Given $$g(x, y) = \|f(x, y)\|^2,$$ let's find $\dfrac{{\partial g}}{{\partial x}}$. We have

$$ \begin{align*} g(x, y) &= \|f(x, y)\|^2 \\ &= [f(x, y) \cdot f(x, y)] \\ &= [f(x, y)]^T \cdot f(x, y) \quad \text{ (assuming \(f\) is a column vector)} \\ \end{align*} $$ Now, we can differentiate both sides with respect to $x$: $$ \begin{align*} \frac{{\partial g}}{{\partial x}} &= \frac{{\partial}}{{\partial x}} \left([f(x, y)]^T \cdot f(x, y)\right) \\ &= \left(\frac{{\partial}}{{\partial x}}[f(x, y)]^T\right) \cdot f(x, y) + [f(x, y)]^T \cdot \left(\frac{{\partial}}{{\partial x}} f(x, y)\right) \\ \end{align*} $$

Now, the first term is the derivative of the transpose of $f$ which is simply the transpose of the derivative of $f$ with respect to $x$. So, it becomes $f_x^\prime(x, y)^T$.

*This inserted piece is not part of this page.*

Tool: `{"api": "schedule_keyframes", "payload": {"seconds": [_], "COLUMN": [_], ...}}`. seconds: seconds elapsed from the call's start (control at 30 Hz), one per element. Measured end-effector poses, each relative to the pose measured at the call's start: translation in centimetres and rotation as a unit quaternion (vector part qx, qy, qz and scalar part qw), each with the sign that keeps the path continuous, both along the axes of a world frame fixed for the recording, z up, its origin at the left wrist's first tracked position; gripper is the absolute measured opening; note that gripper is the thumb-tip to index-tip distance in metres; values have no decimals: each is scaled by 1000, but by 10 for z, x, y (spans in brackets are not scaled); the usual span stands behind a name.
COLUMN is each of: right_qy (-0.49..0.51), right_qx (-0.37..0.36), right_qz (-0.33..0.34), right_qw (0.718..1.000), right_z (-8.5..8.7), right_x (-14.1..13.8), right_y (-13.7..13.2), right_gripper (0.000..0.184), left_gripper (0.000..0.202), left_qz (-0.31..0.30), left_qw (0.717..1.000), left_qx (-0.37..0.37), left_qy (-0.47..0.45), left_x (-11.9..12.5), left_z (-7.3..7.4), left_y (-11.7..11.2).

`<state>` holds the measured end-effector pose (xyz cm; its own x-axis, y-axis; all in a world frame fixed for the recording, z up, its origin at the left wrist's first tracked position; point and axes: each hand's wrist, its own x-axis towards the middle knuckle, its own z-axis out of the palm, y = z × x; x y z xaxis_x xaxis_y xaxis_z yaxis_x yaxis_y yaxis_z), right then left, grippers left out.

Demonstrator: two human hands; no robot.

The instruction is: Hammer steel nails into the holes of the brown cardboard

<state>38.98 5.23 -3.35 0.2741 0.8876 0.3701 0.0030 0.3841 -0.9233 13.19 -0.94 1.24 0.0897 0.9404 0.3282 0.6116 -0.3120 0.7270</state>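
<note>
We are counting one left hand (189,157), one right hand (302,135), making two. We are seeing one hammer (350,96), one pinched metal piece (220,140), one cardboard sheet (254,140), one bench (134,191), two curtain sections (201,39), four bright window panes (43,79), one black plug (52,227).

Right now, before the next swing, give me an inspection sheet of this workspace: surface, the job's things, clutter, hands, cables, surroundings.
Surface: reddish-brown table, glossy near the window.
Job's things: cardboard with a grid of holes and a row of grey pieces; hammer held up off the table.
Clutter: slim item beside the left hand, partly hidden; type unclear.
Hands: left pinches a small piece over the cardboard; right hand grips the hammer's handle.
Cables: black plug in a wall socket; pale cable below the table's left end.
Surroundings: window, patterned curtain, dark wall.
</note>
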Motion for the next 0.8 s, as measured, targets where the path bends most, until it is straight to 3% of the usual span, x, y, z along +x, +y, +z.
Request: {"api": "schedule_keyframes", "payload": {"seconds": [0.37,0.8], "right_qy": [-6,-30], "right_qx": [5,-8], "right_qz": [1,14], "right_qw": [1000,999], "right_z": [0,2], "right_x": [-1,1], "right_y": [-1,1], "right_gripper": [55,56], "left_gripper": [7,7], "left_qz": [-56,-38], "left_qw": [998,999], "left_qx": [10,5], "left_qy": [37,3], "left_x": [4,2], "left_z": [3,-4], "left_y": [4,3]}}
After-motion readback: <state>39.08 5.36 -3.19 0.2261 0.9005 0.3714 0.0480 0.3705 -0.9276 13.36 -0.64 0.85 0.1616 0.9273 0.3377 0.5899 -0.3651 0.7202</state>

The second term $$\frac{{\partial}}{{\partial x}} f(x, y)$$ is the derivative of $f$ with respect to $x$, therefore the final result for $\dfrac{{\partial g}}{{\partial x}}$ is:

$$\frac{{\partial g}}{{\partial x}} = f_x'(x, y)^T \cdot f(x, y) + [f(x, y)]^T \cdot f_x(x, y)$$

This expression accounts for the derivative of the norm as well as the derivative of the function $f(x, y)$ with respect to $x$.

The approach to calculate $\dfrac{{\partial g}}{{\partial y}}$ is similar.